In the data that follows, find each line containing "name" and copy it.

(Records from a data collection)
######

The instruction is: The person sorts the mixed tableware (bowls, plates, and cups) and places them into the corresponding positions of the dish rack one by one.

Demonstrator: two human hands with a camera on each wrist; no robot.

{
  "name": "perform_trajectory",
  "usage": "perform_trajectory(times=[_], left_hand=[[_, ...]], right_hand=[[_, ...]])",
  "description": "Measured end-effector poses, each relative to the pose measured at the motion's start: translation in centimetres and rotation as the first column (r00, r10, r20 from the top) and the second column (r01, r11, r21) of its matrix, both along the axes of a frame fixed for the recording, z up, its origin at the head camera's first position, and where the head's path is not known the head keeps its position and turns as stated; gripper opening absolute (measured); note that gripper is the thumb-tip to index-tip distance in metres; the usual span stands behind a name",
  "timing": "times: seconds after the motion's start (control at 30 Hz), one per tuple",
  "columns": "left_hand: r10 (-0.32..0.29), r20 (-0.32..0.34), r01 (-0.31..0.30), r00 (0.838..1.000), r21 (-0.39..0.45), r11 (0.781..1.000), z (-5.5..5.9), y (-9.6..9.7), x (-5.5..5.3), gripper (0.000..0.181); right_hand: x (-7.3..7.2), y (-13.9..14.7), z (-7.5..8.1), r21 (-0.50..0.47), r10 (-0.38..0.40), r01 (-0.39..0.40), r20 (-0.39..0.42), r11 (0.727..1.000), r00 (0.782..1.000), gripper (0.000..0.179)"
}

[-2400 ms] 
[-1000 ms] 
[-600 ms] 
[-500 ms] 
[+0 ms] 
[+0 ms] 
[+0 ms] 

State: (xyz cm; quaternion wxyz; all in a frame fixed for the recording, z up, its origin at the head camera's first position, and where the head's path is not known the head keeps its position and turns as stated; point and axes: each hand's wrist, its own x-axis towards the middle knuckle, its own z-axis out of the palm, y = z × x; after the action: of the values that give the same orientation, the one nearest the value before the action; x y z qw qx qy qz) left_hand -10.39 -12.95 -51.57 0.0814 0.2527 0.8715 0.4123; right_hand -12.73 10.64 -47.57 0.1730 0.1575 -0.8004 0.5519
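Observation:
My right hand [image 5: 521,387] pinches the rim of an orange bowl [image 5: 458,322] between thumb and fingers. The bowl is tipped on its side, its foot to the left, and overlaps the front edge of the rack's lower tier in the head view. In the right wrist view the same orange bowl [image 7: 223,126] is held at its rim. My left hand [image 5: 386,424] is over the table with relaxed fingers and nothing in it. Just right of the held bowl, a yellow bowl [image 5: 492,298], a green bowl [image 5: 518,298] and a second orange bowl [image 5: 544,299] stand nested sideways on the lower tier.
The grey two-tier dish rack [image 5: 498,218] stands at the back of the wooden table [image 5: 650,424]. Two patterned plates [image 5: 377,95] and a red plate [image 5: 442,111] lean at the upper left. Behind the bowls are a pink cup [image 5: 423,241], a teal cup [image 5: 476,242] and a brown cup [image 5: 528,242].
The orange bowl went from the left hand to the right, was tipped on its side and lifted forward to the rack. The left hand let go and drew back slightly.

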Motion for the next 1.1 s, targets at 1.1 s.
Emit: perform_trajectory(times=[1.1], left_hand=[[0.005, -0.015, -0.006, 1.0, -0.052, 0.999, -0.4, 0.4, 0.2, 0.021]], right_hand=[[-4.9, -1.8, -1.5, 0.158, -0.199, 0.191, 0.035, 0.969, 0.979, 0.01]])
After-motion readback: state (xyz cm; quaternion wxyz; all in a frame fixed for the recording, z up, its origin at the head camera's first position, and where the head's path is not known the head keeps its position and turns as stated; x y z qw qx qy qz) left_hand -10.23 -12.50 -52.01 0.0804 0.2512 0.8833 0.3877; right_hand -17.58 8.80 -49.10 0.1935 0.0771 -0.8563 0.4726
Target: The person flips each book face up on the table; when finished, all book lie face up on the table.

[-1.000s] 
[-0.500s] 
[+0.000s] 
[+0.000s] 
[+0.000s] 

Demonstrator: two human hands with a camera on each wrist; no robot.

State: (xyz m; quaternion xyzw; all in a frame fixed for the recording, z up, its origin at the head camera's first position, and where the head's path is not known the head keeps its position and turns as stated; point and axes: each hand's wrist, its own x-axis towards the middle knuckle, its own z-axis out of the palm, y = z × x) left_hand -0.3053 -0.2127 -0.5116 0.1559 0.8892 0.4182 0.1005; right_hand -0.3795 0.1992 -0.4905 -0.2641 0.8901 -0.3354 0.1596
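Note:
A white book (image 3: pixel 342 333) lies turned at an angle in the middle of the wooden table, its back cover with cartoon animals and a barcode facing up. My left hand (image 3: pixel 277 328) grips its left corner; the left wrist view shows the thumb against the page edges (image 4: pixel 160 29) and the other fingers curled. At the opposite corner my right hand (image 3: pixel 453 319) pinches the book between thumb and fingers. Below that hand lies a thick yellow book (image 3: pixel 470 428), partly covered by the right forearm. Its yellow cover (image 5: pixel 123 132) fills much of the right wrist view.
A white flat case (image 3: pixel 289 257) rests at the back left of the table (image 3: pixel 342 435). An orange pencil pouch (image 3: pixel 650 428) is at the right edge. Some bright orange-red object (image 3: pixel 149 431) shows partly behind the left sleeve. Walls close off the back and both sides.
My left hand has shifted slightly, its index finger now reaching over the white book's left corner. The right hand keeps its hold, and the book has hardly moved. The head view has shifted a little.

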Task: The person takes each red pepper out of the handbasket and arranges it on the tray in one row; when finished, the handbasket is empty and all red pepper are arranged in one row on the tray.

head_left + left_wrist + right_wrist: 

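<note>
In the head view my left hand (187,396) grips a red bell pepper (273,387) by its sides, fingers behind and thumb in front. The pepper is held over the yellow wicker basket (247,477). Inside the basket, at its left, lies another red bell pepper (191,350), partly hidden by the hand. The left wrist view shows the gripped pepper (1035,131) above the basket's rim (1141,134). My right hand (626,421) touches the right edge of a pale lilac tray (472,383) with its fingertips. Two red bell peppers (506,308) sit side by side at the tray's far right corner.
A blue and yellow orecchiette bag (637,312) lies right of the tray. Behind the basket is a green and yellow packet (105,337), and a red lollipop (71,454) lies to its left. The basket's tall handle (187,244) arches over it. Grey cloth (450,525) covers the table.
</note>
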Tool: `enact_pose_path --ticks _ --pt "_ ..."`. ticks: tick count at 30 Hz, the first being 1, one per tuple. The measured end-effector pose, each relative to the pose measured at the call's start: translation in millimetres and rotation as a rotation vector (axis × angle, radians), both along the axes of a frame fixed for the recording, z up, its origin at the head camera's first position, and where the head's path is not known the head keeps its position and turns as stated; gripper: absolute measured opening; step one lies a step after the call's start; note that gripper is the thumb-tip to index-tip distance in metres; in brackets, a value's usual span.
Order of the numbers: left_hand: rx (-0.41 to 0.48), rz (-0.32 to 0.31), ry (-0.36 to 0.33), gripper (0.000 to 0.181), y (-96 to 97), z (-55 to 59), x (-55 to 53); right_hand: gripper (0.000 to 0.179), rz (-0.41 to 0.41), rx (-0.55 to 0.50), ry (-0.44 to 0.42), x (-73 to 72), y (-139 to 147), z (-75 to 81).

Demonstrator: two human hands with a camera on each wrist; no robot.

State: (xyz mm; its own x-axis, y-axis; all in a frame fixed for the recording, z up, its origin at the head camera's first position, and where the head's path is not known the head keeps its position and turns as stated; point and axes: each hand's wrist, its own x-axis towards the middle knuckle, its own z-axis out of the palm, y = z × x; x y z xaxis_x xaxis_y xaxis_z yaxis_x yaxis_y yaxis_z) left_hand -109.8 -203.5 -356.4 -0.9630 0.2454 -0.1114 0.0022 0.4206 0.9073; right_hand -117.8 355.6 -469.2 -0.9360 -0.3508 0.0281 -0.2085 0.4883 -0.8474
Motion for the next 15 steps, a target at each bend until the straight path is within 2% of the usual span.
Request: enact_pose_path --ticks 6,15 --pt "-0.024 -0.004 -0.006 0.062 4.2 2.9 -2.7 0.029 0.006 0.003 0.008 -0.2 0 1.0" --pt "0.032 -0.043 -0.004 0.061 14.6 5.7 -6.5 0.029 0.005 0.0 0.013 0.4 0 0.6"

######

**Solution below**
  "name": "perform_trajectory",
  "description": "Measured end-effector poses, each relative to the pose measured at the motion's start: translation in centimetres and rotation as the first column (r00, r10, r20 from the top) and the second column (r01, r11, r21) of its matrix, both along the axes of a frame fixed for the recording, z up, its origin at the head camera's first position, and where the head's path is not known the head keeps its position and turns as stated; gripper opening absolute (measured); note that gripper is the thumb-tip to index-tip distance in metres; the usual span stands behind a name",

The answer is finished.